- [WHAT YOU ARE ASKED TO DO] Each line of the data below from the one holding "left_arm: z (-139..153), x" to the one holding "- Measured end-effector", inclusive, is to be reproduced exactly; no other line belongs in the answer.
Segment Start: INFORMATION SHOWN
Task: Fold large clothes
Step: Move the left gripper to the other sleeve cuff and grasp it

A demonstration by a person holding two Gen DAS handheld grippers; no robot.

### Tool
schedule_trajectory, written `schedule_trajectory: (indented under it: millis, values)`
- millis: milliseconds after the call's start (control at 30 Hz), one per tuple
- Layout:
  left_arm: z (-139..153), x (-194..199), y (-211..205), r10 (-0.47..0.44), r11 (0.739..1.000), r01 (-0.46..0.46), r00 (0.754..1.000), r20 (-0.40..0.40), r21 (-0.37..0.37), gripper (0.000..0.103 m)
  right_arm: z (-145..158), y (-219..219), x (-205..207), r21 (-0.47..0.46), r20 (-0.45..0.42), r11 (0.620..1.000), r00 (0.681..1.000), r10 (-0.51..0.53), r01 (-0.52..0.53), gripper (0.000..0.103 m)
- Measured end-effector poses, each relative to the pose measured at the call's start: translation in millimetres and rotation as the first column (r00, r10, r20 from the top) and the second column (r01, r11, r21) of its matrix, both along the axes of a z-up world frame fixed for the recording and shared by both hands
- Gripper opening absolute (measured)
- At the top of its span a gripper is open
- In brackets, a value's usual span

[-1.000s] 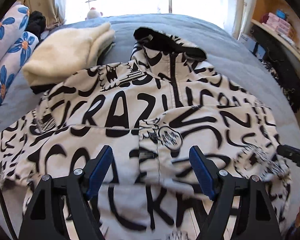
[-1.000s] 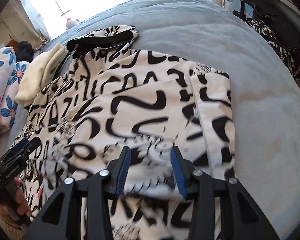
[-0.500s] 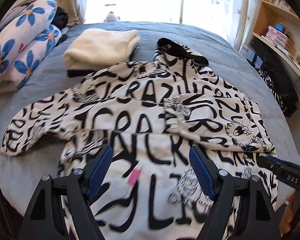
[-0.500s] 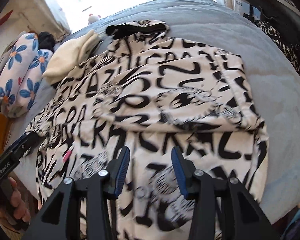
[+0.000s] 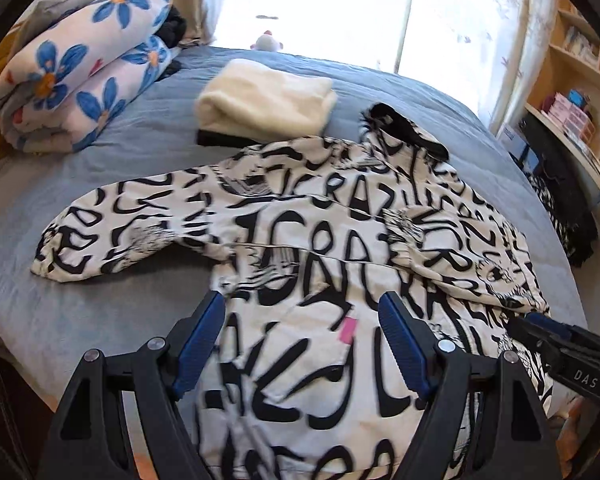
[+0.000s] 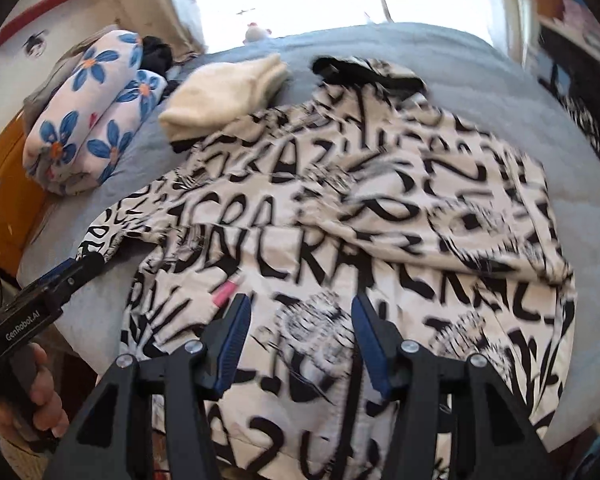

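Observation:
A large white hooded jacket with black lettering lies front up on the grey-blue bed. Its right sleeve is folded across the chest; its left sleeve lies spread out to the left. The black-lined hood points toward the window. My left gripper is open and empty above the jacket's lower part. My right gripper is open and empty above the hem area of the jacket. The left gripper also shows at the left of the right wrist view.
A folded cream garment lies behind the jacket. Rolled flowered bedding sits at the back left. A small plush toy stands by the window. Shelves and dark clothes are to the right of the bed.
Both grippers have pulled back and up from the jacket toward the near edge of the bed. The whole jacket now shows, with the right sleeve left folded over the chest.

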State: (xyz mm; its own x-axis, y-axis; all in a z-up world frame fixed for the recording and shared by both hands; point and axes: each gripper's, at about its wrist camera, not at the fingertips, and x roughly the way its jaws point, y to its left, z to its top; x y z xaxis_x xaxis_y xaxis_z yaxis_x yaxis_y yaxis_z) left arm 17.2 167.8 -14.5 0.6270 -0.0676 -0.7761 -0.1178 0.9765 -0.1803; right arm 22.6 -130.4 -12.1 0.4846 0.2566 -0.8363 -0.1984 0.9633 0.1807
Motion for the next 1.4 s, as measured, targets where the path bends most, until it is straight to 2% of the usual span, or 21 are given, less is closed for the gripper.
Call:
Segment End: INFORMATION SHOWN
- [EXERCISE ANSWER]
  left_arm: z (-139..153), x (-194..199), y (-211..205), r10 (-0.47..0.44), r11 (0.739..1.000), r01 (-0.46..0.46), r00 (0.754..1.000), r20 (-0.40..0.40), r21 (-0.37..0.37), gripper (0.000..0.103 m)
  right_arm: z (-145..158), y (-219..219), x (-205..207), r21 (-0.47..0.46), r20 (-0.45..0.42), r11 (0.620..1.000), r00 (0.681..1.000), r10 (-0.51..0.53), r01 (-0.52..0.53), gripper (0.000..0.103 m)
- Measured end-effector poses, each relative to the pose measured at the call's start: translation in millimetres and rotation as the first column (r00, r10, r20 from the top) and the second column (r01, r11, r21) of its matrix, both along the axes of a z-up world frame fixed for the recording and shared by both hands

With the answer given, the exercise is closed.